Each line in the entries below that holds the string "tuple" is to be listed.
━━ Dataset content
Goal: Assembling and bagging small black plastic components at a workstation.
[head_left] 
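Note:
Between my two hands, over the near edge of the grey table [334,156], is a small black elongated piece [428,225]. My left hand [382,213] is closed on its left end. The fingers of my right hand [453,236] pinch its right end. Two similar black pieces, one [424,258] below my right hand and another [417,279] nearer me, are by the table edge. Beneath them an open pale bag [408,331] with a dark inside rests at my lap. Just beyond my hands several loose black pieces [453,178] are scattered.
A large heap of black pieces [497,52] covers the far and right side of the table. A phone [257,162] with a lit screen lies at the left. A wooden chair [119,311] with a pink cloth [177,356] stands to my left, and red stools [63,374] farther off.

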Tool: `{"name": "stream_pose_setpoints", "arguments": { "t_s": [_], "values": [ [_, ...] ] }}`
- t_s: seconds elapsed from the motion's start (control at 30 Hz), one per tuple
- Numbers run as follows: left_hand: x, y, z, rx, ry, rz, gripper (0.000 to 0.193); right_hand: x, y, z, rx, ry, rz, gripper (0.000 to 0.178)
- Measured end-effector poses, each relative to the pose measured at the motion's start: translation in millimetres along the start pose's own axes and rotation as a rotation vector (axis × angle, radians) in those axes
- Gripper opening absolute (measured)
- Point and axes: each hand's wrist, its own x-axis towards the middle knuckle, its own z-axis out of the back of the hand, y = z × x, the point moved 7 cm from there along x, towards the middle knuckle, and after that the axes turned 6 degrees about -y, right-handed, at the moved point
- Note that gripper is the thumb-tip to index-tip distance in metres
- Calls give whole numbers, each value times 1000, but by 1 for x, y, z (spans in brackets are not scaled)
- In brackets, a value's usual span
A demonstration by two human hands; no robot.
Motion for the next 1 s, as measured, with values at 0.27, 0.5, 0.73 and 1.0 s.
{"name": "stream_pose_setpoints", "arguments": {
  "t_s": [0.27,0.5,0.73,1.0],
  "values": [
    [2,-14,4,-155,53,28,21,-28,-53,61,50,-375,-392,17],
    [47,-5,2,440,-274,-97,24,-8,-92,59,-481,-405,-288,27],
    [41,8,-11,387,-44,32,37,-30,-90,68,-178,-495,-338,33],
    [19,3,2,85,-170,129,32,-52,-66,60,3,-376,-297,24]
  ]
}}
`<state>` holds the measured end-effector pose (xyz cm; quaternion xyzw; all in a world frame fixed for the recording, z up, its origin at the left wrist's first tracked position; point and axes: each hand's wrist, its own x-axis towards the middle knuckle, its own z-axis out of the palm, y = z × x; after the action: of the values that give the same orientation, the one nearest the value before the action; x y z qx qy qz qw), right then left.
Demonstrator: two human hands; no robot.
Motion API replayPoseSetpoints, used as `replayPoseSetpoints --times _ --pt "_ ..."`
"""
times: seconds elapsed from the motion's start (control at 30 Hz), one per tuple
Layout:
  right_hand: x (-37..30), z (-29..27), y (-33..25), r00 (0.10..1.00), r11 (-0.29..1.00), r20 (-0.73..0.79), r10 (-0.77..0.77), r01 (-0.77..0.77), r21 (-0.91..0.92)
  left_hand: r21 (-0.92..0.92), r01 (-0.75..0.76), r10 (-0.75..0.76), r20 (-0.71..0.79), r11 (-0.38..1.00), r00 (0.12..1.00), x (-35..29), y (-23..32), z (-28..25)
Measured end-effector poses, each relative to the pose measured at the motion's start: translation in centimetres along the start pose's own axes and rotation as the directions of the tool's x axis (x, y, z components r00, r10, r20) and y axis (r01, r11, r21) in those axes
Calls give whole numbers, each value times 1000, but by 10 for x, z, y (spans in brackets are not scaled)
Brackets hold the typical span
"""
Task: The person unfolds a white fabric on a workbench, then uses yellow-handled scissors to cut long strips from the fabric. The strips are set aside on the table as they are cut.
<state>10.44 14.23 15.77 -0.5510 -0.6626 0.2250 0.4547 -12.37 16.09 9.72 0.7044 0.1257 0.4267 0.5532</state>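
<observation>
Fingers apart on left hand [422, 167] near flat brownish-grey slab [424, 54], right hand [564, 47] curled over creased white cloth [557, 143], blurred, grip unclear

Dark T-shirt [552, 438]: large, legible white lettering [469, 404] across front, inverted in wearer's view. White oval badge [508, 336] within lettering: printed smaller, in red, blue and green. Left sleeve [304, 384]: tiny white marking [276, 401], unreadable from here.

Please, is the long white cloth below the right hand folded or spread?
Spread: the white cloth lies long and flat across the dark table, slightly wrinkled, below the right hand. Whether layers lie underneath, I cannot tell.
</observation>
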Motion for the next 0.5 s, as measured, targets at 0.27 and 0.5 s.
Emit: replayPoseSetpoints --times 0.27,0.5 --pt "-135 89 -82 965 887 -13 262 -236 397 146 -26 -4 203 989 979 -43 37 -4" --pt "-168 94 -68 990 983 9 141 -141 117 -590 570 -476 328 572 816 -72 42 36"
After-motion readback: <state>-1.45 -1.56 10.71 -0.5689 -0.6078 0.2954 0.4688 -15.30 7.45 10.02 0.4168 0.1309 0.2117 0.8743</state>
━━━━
#### [Task solution]
- t_s: seconds elapsed from the motion's start (control at 30 Hz), one per tuple
times: seconds elapsed from the motion's start (control at 30 Hz), one per tuple

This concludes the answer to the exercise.